Linear regression revisited

This section revisits the linear regression. The classical statistical approach uses derives the same formulation for linear regression as the optimization approach. Besides point estimates for parameters, it also computes their confidence intervals and can test whether some parameters can be omitted from the model. We will start with hypothesis testing and then continue with regression.

Julia provides lots of statistical packages. They are summarized at the JuliaStats webpage. This section will give a brief introduction to many of them.

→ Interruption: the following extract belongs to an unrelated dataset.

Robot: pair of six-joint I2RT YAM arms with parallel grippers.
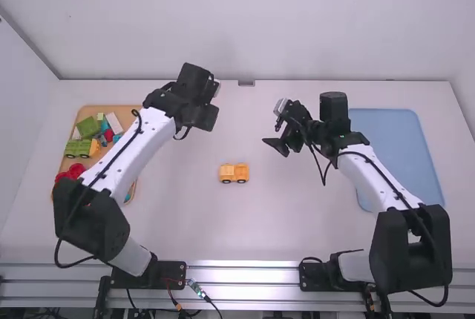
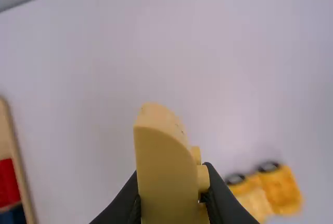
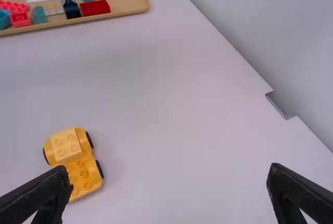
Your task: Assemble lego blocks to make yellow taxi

Theory of hypothesis testing

Hypothesis testing verifies whether data satisfy a given null hypothesis $H_0$. Most of the tests need some assumptions about the data, such as normality. Under the validity of the null hypothesis, the test derives that a transformation of the data follows some distribution. Then it constructs a confidence interval of this distribution and checks whether the transformed variable lies in this confidence interval. If it lies outside of it, the test rejects the null hypothesis. In the opposite case, it fails to reject the null hypothesis. The latter is different from confirming the null hypothesis. Hypothesis testing is like a grumpy professor during exams. He never acknowledges that a student knows the topic sufficiently, but he is often clear that the student does not know it.

An example is the one-sided Student's t-test that verifies that a one-dimensional dataset has mean $\mu$. It can be generalized to compare the mean (performance) of two datasets. Under some assumptions, it derives that

\[t = \sqrt{n}\frac{\hat \mu - \mu}{\hat\sigma}\]

follows the Student's distribution with $n-1$ degrees of freedom. Here, $n$ is the number of datapoints. Their mean is $\hat \mu$ and their standard deviation $\hat \sigma$. Instead of computing the confidence interval, the usual way is to define the $p$-value

\[p = 2\min\{\mathbb P(T\le t \mid H_0), \mathbb P(T\ge t\mid H_0)\}\]

If the $p$-value is smaller than a given threshold, usually $5\%$, the null hypothesis is rejected. In the opposite case, it is not rejected. The $p$-value is a measure of the probability that an observed difference could have occurred just by random chance.

Hypothesis testing

We first randomly generate data from the normal distribution with zero mean.

using Random
using Statistics
using LinearAlgebra
using Plots

Random.seed!(666)

n = 1000
xs = randn(n)

The following exercise performs the $t$-test to check whether the data come from a distribution with zero mean.

Exercise:

Use the $t$-test to verify whether the samples were generated from a distribution with zero mean.

Hints:

The Student's distribution is invoked by TDist().
The probability $\mathbb P(T\le t)$ equals to the distribution function $F(t)$, which can be called by cdf.

Solution:

We compute the statistic $t$, then define the Student's distribution with $n-1$ degrees of freedom, evaluate the distribution function at $t$ and finally compute the $p$-value.

using Distributions

t = mean(xs) / std(xs) * sqrt(n)

prob = cdf(TDist(n-1), t)
p = 2*min(prob, 1-prob)

0.18717789140741847

The $p$-value is significantly larger than $5\%$. Therefore, we cannot reject the zero hypothesis, which is fortunate because the data were generated from the normal distribution with zero mean.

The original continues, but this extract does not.